Please get help if you find as a parent the need to “beat and scare the hell out of your child.” By seeking treatment and support from the mental health professional community, you can stop the cycle of intergenerational child abuse, and break the cycle of emotional pain. As an abused child from a time when there was complete denial and little awareness or treatment strategies, I still live with flashbacks at the prime age of 68. My own journey of healing is a lifelong work in progress… I also firmly believe that Minnesota Vikings star, Adrian Peterson, is a good person and will be a better father in the future…
“I was easy prey.” Her first memory of being sexually abused is when she was just four-years old…
Ginger Kadlec… Impassioned child advocate. Enthusiastic dog and cat mommy. Proud aunt. Happy wife.
“I was easy prey…” click on highlighted website article by Ginger Kadlec… Quote from the article follows…
“He was close to my mother, he visited our family home,”Susan Crocombe recalls in an interview withSteve Harris of BBC Radio Solent’sBreakfast in Dorset 103.8 fm. “If mum was having a bad day, she would be in bed… so he had complete access to me. I actually loved him. I would have done anything for him.”
“He” was a member of Susan’s extended family who sexually abused her for years. She recalls, “Things he did became quite serious 18 months leading up to my 13th birthday,” at which point her molester began feeding his addiction by sharing her with other adults, including taking photographs of and filming her.
“I associated presents with rewards for being good. I was easy prey.”~Susan Crocombe
In thisBBC Radio Solent interview, Susan reflects on the sexual abuse she endured as a child and the impact the abuse had on her as a teenager and adult. She discusses issues like being groomed and says, “Who doesn’t like to feel special to get gifts, presents, be validated? For me, it was very subtle. I was very young, so I didn’t know what was happening was wrong… I associated presents with rewards for being good. I was easy prey.”

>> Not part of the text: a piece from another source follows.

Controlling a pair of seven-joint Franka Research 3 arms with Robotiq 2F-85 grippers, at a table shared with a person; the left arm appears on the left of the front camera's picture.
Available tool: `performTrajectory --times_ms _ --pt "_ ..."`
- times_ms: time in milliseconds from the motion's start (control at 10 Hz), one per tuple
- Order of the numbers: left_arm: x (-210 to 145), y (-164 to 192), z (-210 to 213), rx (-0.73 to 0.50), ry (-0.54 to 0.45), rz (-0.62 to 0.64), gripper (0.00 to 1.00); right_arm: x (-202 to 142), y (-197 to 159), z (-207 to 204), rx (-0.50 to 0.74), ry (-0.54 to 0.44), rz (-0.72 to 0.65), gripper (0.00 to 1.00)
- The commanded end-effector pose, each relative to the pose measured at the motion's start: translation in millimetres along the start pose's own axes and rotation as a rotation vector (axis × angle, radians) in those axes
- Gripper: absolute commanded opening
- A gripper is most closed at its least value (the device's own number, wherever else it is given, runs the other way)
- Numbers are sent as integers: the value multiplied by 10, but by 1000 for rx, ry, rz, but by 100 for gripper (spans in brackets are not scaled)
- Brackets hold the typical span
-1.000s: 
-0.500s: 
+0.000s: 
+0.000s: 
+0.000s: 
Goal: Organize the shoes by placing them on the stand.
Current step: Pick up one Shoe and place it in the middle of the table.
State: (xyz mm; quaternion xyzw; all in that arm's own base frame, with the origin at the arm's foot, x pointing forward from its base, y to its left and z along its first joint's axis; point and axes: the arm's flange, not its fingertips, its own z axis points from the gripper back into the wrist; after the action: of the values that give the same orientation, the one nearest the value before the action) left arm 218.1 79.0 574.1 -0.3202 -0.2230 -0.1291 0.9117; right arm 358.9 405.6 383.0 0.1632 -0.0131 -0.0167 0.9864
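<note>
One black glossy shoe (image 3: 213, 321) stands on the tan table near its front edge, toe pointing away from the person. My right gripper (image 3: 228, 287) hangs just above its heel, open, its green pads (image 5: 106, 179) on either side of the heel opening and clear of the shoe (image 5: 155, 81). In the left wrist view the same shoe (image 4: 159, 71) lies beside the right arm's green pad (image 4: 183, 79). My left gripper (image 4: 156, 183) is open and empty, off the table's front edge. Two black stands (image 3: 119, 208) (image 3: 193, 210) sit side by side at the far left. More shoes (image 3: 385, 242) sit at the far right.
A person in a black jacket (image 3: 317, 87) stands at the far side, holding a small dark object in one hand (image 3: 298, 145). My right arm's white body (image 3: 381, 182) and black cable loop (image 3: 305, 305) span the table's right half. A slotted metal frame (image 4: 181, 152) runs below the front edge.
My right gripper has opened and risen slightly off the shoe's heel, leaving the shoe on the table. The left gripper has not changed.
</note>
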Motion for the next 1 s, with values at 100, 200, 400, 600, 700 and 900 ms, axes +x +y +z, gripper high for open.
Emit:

In my view, the above reference is absolutely the worst case scenario and tragedy connected with domestic violence and child abuse! I lived in a highly toxic home while growing up in the 1950’s and early 1960’s. The vivid memories of being scared and living with domestic violence still haunts me at times. My home was affected by the hard combat trauma my father experienced during all of WWII and deployment during the Korean War. We did not have any kind of domestic violence awareness during the post WWII era…let alone a month like October designated to help children and families become more aware of its seriousness, long term impact on mental health, and ways to get help. We siblings, as military kids, felt scared and alone most of the time. We were afraid to go home when Dad was home for fear of the next beating that could come our way or the threatening emotional outbursts that often came out of nowhere as Dad struggled with his own demons. Mother was affected severely as a wartime military spouse and from her own traumatic childhood during the “depression era.” Our entire family was emotionally damaged and we thought it was just normal and mostly our fault as kids for not being good. What happened in our home stayed at home. From all appearances our family behaved as normal adults and kids outside of the home and in school. We would not dare speak of being scared to go home… Dad was a WWII US Navy hero by day and an angry and dangerous man by night.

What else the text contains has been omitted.